Der meditative Nervenkitzel des Freitauchens


An einem knackigen Februartag spaziert eine kleine Party über den zugefrorenen Weissensee in den österreichischen Alpen. Das Knirschen des Eises unter ihren Stollen vermischt sich mit ihren Stimmen – die Geräusche der Vorfreude und des bevorstehenden Abenteuers. „Tu mir einen Gefallen, bitte hör ab jetzt auf zu reden“, sagt ein Mann. Er steht kurz vor dem Weltrekord und muss sich konzentrieren. In wenigen Augenblicken wird er sich durch eine Öffnung in der Eisdecke in den fast eiskalten See absenken.

Tolga Taskin ist eine Freitaucherin aus Deutschland und das Thema „Zwischen Bergen und Meerjungfrauen“ von Bo Clausen und Theo Baunsgaard. Clausen wurde in die Welt des Freitauchens eingeführt. Clausen kontaktierte Taskin während seiner Recherchen, und das Projekt nahm Gestalt an, als Clausen erfuhr, dass Taskin sich darauf vorbereitete, einen Guinness-Weltrekord für Tieftauchen unter Eis zu erreichen.

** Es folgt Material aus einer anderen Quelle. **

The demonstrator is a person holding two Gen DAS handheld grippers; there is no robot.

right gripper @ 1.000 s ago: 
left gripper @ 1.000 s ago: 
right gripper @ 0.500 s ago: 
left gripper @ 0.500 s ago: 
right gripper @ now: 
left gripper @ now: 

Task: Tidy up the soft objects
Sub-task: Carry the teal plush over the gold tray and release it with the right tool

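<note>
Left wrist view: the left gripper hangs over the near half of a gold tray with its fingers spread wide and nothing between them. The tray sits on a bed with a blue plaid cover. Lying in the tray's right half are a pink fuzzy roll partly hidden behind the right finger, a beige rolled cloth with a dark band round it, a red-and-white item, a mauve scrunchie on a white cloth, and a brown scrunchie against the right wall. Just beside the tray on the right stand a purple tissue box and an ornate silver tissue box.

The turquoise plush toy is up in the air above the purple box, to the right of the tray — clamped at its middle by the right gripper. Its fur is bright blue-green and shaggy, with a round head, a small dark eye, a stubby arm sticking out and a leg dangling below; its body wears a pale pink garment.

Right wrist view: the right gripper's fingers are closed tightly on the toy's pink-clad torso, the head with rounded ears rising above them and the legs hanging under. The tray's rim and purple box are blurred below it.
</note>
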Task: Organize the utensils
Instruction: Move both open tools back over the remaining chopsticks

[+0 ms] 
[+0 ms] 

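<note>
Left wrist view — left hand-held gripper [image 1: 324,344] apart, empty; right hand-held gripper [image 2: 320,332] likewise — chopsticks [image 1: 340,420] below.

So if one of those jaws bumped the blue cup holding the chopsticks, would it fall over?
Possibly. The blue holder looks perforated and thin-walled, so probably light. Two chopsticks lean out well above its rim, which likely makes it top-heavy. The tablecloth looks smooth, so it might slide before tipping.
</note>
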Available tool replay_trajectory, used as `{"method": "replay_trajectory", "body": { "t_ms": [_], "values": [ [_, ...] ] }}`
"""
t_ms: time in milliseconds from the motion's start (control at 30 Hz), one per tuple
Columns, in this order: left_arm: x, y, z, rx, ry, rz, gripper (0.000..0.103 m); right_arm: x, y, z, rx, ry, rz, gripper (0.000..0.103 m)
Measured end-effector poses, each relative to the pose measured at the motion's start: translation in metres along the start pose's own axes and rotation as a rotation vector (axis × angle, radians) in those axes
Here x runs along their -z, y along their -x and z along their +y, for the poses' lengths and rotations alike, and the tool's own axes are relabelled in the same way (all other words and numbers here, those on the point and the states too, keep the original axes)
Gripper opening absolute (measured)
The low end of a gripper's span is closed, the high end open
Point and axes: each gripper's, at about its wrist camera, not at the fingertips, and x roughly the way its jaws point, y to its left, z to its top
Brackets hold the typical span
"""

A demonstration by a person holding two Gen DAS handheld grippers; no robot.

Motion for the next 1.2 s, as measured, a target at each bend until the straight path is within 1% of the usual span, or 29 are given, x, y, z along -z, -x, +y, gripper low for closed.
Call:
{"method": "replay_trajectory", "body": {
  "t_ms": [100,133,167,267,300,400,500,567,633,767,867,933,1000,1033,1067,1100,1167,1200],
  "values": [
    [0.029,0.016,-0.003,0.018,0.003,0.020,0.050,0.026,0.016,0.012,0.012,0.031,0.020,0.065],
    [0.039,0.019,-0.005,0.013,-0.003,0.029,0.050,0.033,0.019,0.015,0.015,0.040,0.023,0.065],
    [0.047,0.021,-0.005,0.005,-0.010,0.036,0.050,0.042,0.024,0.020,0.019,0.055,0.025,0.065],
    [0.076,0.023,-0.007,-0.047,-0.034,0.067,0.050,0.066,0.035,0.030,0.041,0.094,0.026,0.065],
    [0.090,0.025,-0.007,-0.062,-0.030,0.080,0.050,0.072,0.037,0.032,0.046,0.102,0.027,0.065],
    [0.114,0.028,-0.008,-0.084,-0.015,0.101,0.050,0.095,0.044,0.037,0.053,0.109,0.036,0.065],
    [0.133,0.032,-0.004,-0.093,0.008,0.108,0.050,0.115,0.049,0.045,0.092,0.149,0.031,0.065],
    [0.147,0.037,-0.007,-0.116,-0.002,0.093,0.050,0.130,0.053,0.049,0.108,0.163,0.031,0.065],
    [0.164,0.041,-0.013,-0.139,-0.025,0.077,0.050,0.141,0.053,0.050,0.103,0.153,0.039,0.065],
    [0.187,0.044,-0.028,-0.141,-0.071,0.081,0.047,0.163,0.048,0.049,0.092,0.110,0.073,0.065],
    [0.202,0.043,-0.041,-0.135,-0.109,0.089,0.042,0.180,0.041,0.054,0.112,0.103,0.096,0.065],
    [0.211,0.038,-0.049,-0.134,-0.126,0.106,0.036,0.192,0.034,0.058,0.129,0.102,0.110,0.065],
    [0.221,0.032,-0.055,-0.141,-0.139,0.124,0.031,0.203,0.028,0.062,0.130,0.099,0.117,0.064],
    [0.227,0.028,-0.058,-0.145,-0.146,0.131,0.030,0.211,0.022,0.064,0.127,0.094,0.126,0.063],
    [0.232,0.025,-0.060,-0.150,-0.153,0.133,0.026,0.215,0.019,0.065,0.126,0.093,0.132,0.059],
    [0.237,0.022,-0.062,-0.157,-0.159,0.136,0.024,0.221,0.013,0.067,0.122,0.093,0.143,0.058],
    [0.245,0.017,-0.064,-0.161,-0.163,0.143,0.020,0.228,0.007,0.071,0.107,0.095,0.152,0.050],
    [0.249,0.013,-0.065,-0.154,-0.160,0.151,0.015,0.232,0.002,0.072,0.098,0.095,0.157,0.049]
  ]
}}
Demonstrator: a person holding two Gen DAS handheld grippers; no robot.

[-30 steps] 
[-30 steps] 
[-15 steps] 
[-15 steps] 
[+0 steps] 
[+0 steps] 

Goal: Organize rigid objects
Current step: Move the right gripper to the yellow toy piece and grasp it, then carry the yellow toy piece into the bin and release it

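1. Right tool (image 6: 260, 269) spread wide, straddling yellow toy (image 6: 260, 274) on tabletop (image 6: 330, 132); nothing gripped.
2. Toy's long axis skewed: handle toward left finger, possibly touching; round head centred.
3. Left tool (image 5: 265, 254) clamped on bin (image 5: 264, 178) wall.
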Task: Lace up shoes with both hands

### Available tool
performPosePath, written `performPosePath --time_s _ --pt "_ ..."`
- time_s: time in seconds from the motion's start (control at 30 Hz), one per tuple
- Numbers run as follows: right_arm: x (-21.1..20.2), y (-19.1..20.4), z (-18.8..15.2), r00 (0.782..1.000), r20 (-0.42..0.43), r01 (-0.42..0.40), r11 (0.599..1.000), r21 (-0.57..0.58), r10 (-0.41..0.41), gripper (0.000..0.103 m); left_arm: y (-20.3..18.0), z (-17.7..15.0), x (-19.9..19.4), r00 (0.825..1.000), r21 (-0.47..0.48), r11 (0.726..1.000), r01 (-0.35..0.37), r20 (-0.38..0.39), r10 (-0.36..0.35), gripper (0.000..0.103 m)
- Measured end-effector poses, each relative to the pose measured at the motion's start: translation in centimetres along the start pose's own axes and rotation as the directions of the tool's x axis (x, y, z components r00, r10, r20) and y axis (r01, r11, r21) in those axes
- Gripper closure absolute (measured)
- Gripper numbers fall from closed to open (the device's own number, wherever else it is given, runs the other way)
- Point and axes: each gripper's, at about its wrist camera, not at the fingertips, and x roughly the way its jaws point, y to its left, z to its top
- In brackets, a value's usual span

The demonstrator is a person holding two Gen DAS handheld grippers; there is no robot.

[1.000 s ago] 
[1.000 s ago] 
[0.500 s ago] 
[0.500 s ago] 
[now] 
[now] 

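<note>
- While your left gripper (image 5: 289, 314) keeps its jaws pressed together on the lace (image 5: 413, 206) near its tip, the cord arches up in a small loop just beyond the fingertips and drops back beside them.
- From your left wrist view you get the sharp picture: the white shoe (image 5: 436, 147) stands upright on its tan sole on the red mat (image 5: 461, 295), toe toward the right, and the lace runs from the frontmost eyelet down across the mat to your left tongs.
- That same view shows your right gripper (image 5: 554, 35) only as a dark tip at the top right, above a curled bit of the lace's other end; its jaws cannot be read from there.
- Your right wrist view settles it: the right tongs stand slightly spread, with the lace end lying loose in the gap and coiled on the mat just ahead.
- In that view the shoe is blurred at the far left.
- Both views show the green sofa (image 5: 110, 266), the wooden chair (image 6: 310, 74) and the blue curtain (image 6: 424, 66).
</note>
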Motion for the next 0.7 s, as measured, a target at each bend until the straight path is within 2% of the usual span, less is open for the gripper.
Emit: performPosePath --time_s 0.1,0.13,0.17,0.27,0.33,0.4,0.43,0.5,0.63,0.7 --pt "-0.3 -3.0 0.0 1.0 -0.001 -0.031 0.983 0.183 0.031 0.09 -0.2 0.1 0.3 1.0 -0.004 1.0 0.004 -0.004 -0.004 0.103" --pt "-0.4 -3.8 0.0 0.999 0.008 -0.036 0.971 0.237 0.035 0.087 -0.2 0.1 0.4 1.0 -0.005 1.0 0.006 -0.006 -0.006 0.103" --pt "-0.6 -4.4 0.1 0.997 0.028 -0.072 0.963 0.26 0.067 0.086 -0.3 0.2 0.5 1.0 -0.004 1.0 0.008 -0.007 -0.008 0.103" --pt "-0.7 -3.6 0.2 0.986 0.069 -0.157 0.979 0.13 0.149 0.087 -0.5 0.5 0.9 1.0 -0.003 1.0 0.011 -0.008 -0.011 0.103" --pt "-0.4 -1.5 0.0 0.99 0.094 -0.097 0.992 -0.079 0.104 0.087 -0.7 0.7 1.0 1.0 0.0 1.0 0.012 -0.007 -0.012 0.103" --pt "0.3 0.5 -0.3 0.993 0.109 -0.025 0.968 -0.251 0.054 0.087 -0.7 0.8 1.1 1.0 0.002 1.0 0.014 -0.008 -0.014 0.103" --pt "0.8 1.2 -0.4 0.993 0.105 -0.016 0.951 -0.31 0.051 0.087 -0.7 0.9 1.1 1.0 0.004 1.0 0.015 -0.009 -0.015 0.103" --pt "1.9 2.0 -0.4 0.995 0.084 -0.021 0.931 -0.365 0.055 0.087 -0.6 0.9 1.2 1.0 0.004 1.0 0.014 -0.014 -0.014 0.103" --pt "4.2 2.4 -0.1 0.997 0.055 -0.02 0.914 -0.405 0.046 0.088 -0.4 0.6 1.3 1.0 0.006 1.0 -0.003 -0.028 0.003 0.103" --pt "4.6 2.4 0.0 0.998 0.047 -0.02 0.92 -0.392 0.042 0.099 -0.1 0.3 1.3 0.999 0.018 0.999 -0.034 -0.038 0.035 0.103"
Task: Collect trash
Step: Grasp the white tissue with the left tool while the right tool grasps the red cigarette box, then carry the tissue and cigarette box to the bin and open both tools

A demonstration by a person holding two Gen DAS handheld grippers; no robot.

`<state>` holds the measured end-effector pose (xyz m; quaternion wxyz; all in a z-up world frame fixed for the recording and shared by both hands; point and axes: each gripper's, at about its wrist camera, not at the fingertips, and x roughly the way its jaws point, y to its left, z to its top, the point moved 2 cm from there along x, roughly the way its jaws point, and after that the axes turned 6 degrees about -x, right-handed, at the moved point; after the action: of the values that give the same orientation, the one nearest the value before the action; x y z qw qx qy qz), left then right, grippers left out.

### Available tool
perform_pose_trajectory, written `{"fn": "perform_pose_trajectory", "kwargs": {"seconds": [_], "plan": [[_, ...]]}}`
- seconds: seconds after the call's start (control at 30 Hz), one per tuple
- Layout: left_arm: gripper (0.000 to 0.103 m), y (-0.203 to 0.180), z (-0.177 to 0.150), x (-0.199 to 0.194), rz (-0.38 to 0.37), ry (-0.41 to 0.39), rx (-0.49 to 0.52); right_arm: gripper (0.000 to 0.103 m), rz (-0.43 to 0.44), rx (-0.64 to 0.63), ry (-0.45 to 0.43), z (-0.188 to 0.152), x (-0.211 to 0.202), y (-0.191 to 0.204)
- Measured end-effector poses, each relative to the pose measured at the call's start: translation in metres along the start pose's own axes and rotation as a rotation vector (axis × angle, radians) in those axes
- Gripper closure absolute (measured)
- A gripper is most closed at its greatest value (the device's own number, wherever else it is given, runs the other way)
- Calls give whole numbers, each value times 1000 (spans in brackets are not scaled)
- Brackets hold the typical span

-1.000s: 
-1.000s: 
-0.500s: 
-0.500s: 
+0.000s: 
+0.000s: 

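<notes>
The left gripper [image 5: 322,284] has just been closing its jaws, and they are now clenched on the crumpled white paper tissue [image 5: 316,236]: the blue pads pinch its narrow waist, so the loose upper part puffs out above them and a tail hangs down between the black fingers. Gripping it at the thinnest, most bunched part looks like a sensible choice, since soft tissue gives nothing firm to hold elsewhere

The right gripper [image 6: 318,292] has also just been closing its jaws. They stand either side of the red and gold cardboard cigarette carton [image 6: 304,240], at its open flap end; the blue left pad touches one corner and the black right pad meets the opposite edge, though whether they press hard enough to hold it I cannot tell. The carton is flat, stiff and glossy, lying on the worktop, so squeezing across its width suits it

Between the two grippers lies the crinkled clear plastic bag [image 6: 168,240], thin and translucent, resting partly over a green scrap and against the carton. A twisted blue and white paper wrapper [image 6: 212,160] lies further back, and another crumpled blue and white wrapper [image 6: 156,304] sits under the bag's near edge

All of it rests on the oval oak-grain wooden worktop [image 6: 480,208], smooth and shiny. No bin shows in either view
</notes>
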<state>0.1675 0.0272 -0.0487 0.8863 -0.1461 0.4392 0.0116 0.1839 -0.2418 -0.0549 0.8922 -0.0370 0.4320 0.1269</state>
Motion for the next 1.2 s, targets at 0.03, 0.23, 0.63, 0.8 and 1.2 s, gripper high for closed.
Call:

Unter den Extremsportarten ist das Freitauchen einzigartig bedrohlich. Es kommt nicht mit der rasanten, adrenalingeladenen, aeroben Aktivität, die zum Beispiel Surfen oder BASE Springen erscheint aufregend, sogar rücksichtslos; stattdessen erfordert es eine Ausdauer, die zum Meditativen neigt. In ein Gewässer zu springen und zu versuchen, so tief – oder so weit wie möglich, je nach Art des Freitauchens – zu tauchen, bevor man Luft schnappt, ist sowohl eine Prüfung der Stärke als auch der Fitness. Freitaucher müssen die körperliche Fähigkeit haben, darin zu schwimmen und hohem Wasserdruck standzuhalten; sie müssen auch in der Lage sein, den Atemreflex zu unterdrücken. Taskin ist ein Mann, der die Gefahr schätzt und die Anforderungen des Sports erkennt.

„Ich habe lange gekämpft, um mich selbst zu finden“, sagt Taskin in der Dokumentation und spielt auf seine turbulente Jugend an, die mit radikaler Politik und der Aussicht auf Gefängnisstrafen einherging. Das Freitauchen hat ihm geholfen, sich zu entspannen. In einer Nachtszene wird er alleine in einem Pool gesehen, wie er sich auf eine Übung zum Anhalten des Atems vorbereitet. Er nimmt sich einen Moment Zeit, um nachzudenken, dann schaut er auf das Wasser – das Licht, das aus dem Becken kommt, wird durch die Wellen gebrochen und tanzt auf seinem begossenen Gesicht. Er nimmt mehrere kurze Schlucke Luft – eine Methode, die als Lungenpackung bekannt ist und es der Lunge eines Tauchers ermöglicht, mehr Sauerstoff aufzunehmen als im Ruhezustand – und schleicht dann ins Wasser.

Ein paar Wochen bevor er nach Österreich geht, lädt Taskin einen Freund zum Essen in seine Hamburger Wohnung ein. Während sie an einem Tisch sitzen und Gemüse hacken, erklärt Taskin seinem Freund, welchen Rekord er aufstellen möchte – Tiefe, nicht Entfernung. Der Plan ist, siebzig Meter zu tauchen. „Mögen alle Meerjungfrauen bei dir sein, Mann“, sagt der Freund.

Das letzte Training findet am Abend vor Taskins Weltrekordversuch am See statt. Er habe nicht gut geschlafen oder gegessen, sagt er, und es sei “ein bisschen verrückt”, dass seine Freundin wegen eines kürzlichen Konflikts nicht kommt, aber “die Stimmung ist gut”. Vielleicht ist er bescheiden, oder vielleicht liegt es an der Natur des Sports – er klingt entschlossen und doch vorsichtig. Er geht zum Rand eines dreieckigen Lochs, das mitten in den See geschnitten wurde. Er steigt ins Wasser und zieht ein Seil hinter sich, um die Tiefe zu messen, die er zurücklegen wird. Ein Freund, Konstantin, folgt – als Beobachter bleibt er nah an der Oberfläche. Es gibt einen Moment der Stille – um Gedanken zu sammeln und dann Sauerstoff. Taskin baumelt im kalten Wasser, dann sinkt sie langsam hinab.